## EXERCISE
Keep only those lines of the records that include the string "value".

## DATA FOR THE TASK
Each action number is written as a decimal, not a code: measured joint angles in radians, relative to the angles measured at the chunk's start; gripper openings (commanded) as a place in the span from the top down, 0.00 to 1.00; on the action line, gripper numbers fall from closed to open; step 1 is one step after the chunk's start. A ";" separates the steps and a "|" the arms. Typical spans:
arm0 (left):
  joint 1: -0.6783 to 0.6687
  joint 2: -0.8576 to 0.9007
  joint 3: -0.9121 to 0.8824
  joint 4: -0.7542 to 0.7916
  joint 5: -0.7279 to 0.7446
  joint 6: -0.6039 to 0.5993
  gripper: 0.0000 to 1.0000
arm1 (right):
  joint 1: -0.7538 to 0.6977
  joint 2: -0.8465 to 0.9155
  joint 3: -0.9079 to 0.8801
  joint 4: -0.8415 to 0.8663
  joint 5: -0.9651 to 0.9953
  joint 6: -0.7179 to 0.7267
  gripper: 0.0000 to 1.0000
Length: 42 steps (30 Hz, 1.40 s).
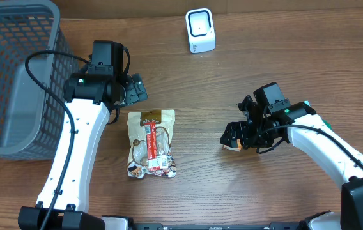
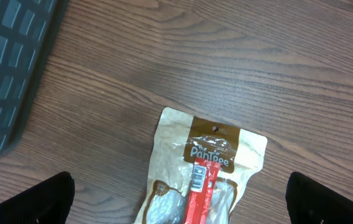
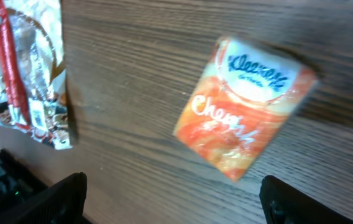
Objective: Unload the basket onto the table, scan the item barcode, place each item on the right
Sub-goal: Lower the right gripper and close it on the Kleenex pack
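Kleenex pack [image 3: 245, 106] lies right of snack pouch [image 1: 151, 142], long axis slanted, logo end pointing away; right gripper [image 3: 176, 205] and left gripper [image 2: 179, 202] gape wide.

My tool [image 2: 183, 202] hangs over the table [image 2: 238, 62], its two dark fingertips [image 2: 43, 199] spread wide in the bottom corners and gripping nothing. Between them a tan snack pouch [image 2: 220, 149] with a brown label and a red strip lies flat on the wood. A grey mesh basket [image 2: 9, 68] fills the upper left.

Overhead straight down on table [image 1: 200, 191], wrist views close, all sharing snack pouch [image 1: 151, 143].
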 measured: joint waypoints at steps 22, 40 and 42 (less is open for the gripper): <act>0.000 0.000 0.000 0.000 0.000 0.000 0.00 | -0.002 0.000 0.000 0.035 0.217 0.323 0.64; 0.000 0.000 0.000 0.000 0.000 0.000 0.00 | -0.002 0.000 -0.151 0.255 0.217 0.404 0.69; 0.000 0.000 0.000 0.000 0.000 0.000 0.00 | -0.002 0.000 -0.151 0.260 0.218 0.406 0.69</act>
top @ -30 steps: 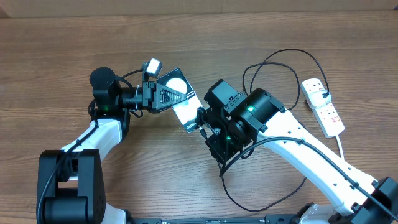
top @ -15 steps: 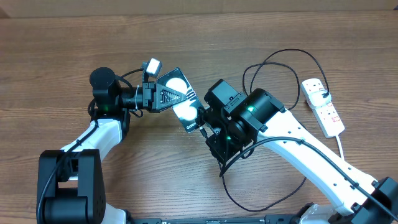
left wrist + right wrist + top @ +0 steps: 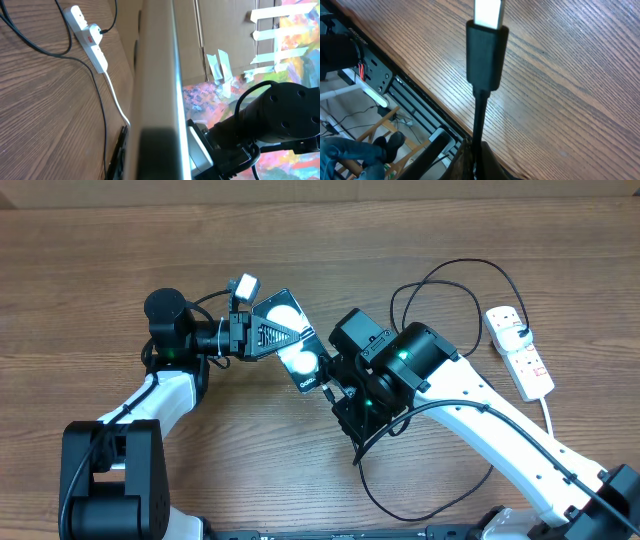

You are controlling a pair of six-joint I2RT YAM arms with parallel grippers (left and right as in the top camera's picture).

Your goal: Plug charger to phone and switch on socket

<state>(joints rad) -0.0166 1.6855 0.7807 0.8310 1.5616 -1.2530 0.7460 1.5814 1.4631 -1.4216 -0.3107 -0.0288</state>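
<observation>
Black glossy phone shows white glare; charger tip silver.

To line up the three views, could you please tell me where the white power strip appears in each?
Overhead: power strip at the far right, upper half.
Left wrist: power strip in the upper left, red switch showing.
Right wrist: not in it.
Shared landmark: the wood-grain table, seen in all three.
</observation>
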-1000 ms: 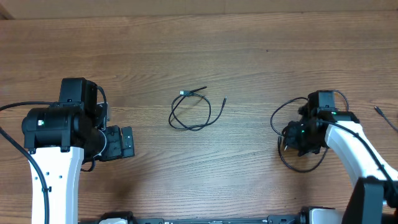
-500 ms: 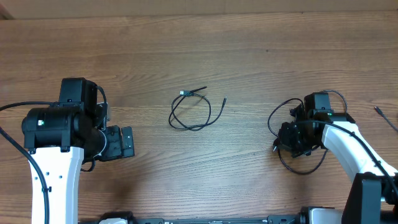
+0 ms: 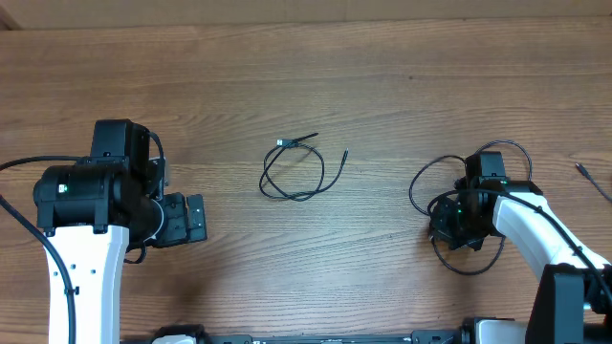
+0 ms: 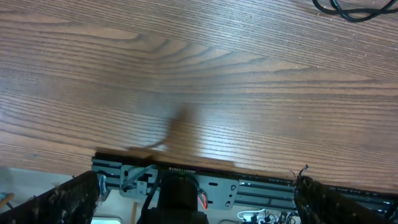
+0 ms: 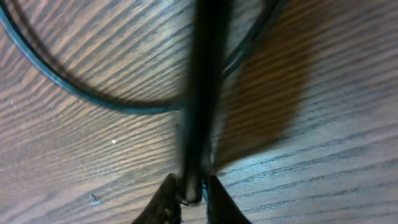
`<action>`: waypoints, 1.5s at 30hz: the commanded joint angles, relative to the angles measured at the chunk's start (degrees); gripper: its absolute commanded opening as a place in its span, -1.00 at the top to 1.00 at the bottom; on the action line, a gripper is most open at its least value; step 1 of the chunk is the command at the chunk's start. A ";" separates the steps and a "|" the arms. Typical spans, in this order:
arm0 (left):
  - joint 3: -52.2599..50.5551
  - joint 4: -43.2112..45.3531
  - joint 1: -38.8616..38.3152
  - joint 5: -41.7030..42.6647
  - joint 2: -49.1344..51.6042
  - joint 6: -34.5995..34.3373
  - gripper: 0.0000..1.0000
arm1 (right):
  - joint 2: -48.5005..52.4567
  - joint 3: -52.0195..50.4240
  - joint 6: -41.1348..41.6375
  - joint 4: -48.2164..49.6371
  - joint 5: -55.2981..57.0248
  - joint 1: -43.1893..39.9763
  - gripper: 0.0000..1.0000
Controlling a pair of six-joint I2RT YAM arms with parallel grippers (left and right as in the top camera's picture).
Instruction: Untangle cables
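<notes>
Thin black cord loop: loose on brown wooden table, near centre, plug ends at its 12 o'clock, well apart from both grippers. Second thin black cord: toward table's 3 o'clock, looped around right gripper. Right wrist view: fingertips nearly together, pinching this cord. Stray black cord end: far 3 o'clock edge. Left gripper: toward 9 o'clock, jaws spread wide over bare wood.

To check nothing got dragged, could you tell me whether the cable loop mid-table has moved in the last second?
No. The cable loop keeps the same place and shape against the wood grain of the table, seen from overhead.
</notes>
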 commanded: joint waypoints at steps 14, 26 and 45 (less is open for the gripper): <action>0.70 0.07 0.57 0.42 1.64 1.29 -0.99 | -0.15 -4.44 5.38 5.60 2.75 0.26 0.58; 0.70 0.09 0.57 0.42 2.10 1.29 -0.99 | -0.59 0.02 1.64 1.57 -3.93 0.26 0.92; 0.70 0.09 0.57 0.42 2.19 1.29 -0.99 | -6.91 17.94 -6.71 12.07 -14.80 1.51 0.92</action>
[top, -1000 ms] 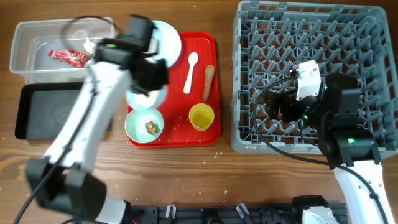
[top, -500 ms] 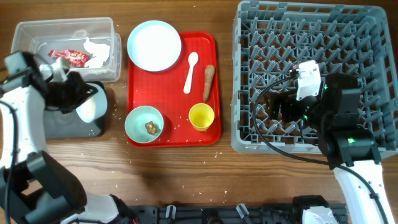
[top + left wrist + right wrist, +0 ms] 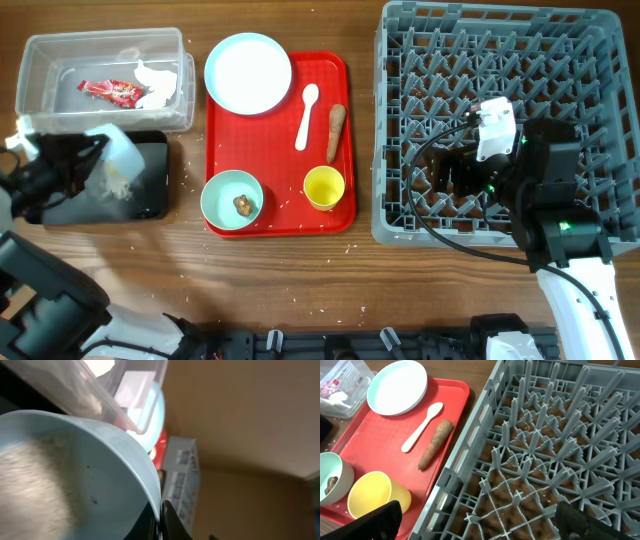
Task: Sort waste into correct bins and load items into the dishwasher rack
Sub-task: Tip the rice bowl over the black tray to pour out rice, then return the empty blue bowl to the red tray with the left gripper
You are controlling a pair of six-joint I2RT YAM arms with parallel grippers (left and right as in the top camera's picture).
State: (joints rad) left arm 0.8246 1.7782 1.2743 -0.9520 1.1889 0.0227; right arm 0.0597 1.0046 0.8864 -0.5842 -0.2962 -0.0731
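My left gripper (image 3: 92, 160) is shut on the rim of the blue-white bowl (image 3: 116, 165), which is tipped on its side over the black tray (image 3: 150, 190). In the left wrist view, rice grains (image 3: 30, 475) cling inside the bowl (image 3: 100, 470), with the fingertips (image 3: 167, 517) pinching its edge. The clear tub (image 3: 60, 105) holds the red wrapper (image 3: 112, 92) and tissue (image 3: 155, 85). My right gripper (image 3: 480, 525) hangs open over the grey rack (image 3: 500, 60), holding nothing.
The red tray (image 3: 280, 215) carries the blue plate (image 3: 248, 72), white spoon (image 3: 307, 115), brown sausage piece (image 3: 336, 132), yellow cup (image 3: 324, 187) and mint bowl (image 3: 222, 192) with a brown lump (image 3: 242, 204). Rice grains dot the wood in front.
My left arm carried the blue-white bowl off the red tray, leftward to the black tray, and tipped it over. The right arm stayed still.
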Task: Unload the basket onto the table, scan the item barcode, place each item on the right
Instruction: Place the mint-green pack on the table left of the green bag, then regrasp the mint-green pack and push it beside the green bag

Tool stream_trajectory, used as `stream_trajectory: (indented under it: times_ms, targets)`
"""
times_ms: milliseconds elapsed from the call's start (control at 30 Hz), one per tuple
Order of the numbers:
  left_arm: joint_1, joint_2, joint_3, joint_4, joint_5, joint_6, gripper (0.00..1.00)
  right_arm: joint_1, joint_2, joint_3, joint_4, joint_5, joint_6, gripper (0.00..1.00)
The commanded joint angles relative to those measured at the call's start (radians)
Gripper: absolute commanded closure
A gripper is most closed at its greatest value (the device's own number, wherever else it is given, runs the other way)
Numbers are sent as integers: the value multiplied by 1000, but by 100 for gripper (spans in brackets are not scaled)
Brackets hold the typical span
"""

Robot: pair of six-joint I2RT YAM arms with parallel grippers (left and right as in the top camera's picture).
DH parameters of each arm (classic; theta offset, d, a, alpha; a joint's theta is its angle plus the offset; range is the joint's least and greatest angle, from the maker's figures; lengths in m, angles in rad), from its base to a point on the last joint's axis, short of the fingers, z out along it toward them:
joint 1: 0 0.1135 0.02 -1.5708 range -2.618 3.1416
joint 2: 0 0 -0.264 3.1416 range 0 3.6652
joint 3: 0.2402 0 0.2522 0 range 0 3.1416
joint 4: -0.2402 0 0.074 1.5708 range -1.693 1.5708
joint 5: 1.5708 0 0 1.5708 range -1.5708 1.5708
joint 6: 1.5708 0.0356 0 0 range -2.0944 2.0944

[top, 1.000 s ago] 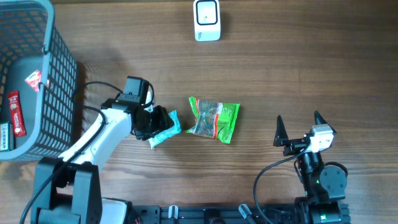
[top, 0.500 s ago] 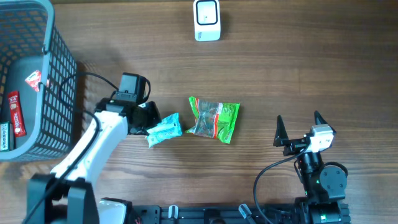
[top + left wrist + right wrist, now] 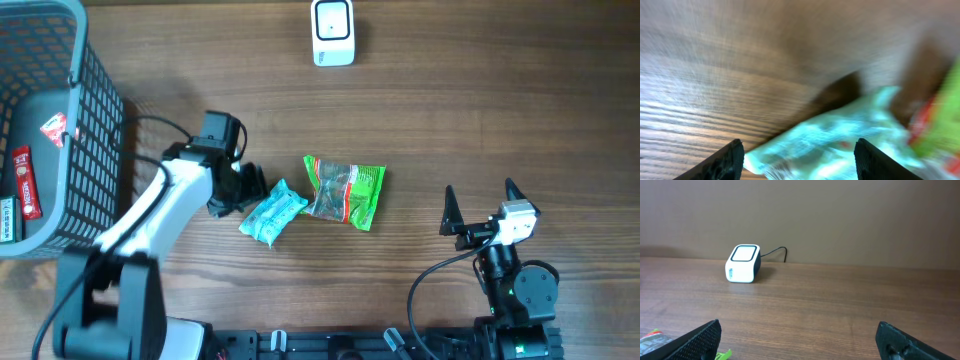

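Left gripper — jaws well apart, empty — beside teal packet; a shallow closure may merely push it away.

Right of the one basket lie one teal packet, one green packet and one scanner — two packets in all — while three items sit inside the basket.

Even light; heavy left-wrist motion blur
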Motion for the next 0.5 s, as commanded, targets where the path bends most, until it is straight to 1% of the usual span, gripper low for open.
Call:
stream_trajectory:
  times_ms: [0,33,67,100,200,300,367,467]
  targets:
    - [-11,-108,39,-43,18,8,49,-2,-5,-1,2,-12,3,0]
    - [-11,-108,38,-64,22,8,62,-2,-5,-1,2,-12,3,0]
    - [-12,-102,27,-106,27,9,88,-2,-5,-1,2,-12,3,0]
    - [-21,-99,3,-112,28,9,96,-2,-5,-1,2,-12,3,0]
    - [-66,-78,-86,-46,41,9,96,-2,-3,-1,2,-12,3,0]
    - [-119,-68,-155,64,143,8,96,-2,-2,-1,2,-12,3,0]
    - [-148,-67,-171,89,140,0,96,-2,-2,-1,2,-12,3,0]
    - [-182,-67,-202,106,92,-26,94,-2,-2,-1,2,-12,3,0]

## PROBLEM SOLUTION
`<action>`: waypoints, 1.5s at 30hz: the commanded joint angles, relative to the angles measured at the chunk's start (degrees); gripper: its absolute commanded opening as a place in its span, -1.00 at the top to 1.00 at the bottom; on the action line, a gripper is most open at its least value; step 1 of the chunk is the command at the chunk's start. A ";" separates the steps and a "|" the arms. Typical spans, in this order:
A gripper is most closed at its greatest value (the device's own number, wherever else it is given, runs the other way)
Numbers are sent as integers: the value multiplied by 1000, but by 100 for gripper (spans in brackets are not scaled)

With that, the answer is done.